SA Property Owners upset with ban of Foreign Land Ownership in SA
Last week's announcement by President Jacob Zuma during his State of the Nation Address (SONA), regarding proposal to restrict foreign nationals from owning land, has disappointed the South African Property Owners Association (SAPOA).
The security of the ownership of properties owned by foreigners, including multinational corporations that have invested in South Africa, has been placed in doubt by comments made by the President.
According to SAPOA, the President’s statement raises concern about the possible impact on foreign land ownership of property companies, game farms as well as foreign investments in hotels in South Africa.
The government has been publicly discussing the policy for over two years but it is back in the spotlight after President Zuma announced in last week’s State of the Nation Address that Foreigners will not be allowed to own land in South Africa.
"Regulation of Land Holdings Bill will be submitted to Parliament this year,” Zuma said.
Under the proposed Bill, “foreign nationals and juristic persons […] as well as juristic persons whose dominant shareholder or controller is a foreign controlled enterprise, entity or interest” will be prohibited from owning land and instead only eligible to lease land for periods of between 30 to 50 years.

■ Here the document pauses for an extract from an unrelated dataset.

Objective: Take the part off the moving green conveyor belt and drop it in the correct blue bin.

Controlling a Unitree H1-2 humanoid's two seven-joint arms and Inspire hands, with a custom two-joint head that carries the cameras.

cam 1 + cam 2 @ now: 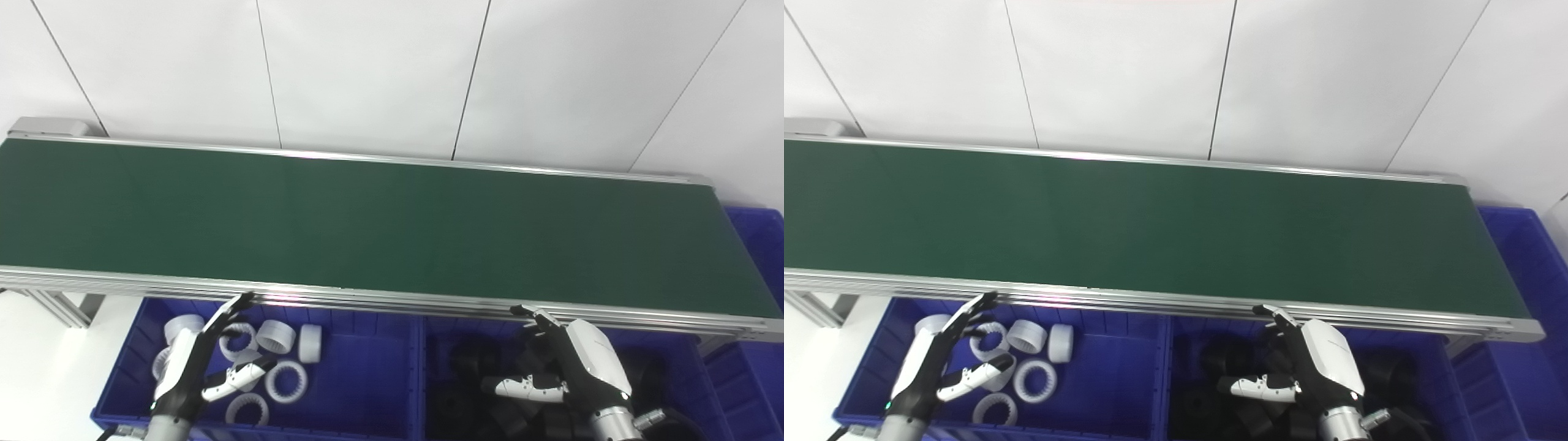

The ban is aimed at farm or agricultural land not residential property.
In addition, the Bill sets a ceiling of land ownership that restricts the amount of land that any individual — regardless of nationality — can own to 12,000 hectares.
Should an individual own land in excess of that amount, the government will purchase and redistribute the land.
“The implementation of such a policy would reduce foreign investor confidence in South Africa, affecting the economy as a whole,” highlights Neil Gopal, Chief Executive Officer of SAPOA.
“The issue of land reform proposals in South Africa is nothing new,” says Gopal. “As the issue escalates, it has the potential to hamper investor confidence in the country and curb foreign direct investment flows. Foreign investment in property boasts benefits for the commercial property industry, and with such proposals put forward, the industry falls prey to negative knock-on effects,” adds Gopal.
SAPOA feels that the change in policy is not justified. “South Africa’s property market is best served by a policy framework which offers investors certainty of land tenure, the promotion of domestic and foreign investment and which supports the allocation of land to its highest and best use on a sustainable basis,” explains Gopal.
While we support initiatives to redress the injustices of the past in a balanced manner, we don't believe such land reforms will be positive as the policy is discriminatory and will most likely impede foreign direct investment and job creation,” adds Gopal.
“I do not believe that the Deeds Registries is in any position to provide reliable or accurate information on the actual extent of foreign land ownership in South Africa. Until we know this, one cannot implement policy changes,” says Gopal.
“We would like to engage with government with the view of jointly finding solutions to this matter,” concludes Gopal.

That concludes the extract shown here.